Malgré toutes ces stratégies, des différences demeurent entre les milieux urbains et non urbains de l’Alberta en ce qui concerne les soins et la santé des personnes séropositives. À ce propos, l’équipe de recherche a affirmé ceci : « Notre étude met en évidence les difficultés qui persistent pour optimiser le modèle de soins du VIH et trouver l’approche parfaite convenant à l’ensemble des patient·e·s ».

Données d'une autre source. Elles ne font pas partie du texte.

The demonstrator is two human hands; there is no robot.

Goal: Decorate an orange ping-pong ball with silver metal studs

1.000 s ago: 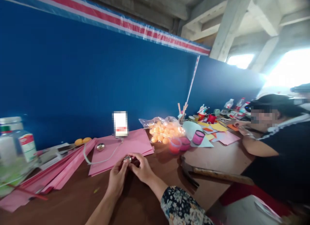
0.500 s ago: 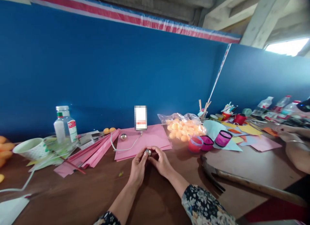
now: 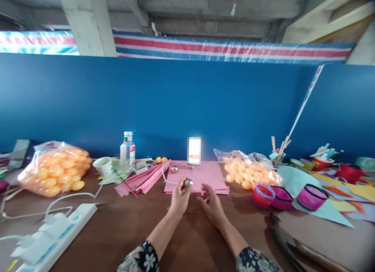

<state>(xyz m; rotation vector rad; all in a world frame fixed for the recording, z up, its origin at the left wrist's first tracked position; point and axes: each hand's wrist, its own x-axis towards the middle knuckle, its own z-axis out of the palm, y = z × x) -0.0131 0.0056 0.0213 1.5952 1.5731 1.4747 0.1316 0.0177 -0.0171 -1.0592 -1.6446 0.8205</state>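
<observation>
My left hand grips a small shiny silver ball between thumb and fingers, just over the front edge of a stack of pink paper. Beside it on the right, my right hand is apart from the ball, its fingers loosely curved and spread with nothing in them. A second silver ball rests on the left part of the pink paper. At the back of that paper stands a blurred-out white screen with a cable running from it.
Bags of orange balls lie left and right. A power strip is front left, a hammer front right. Bottles, a paper cup, folded pink strips, a red cup and purple rings surround the hands.
My right hand has let go of the silver ball and moved off to the right. The ball stays in my left hand. The view has turned left and levelled, showing the power strip.
</observation>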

Cette étude est un bon point de départ dans la mesure où elle met au jour des différences entre les soins prodigués aux populations séropositives urbaines et non urbaines et leurs résultats cliniques. D’autres études et des fonds additionnels seront toutefois nécessaires pour mettre en œuvre des interventions visant une équité en matière de santé, de survie et de qualité de vie pour ces populations.

—Sean R. Hosein

RÉFÉRENCES :

  1. Kerkerian G, Krentz HB, Gill MJ. Longitudinal analysis of HIV outcomes for persons living with HIV in non-urban areas of southern Alberta, Canada. Journal of the Association of Medical Microbiology and Infectious Diseases Canada. 2022; sous presse.
  2. Edwards JK, Cole SR, Breger TL, et al. Mortality for adults entering HIV care under universal early treatment compared to the general U.S. population. Clinical Infectious Diseases. 2022; sous presse.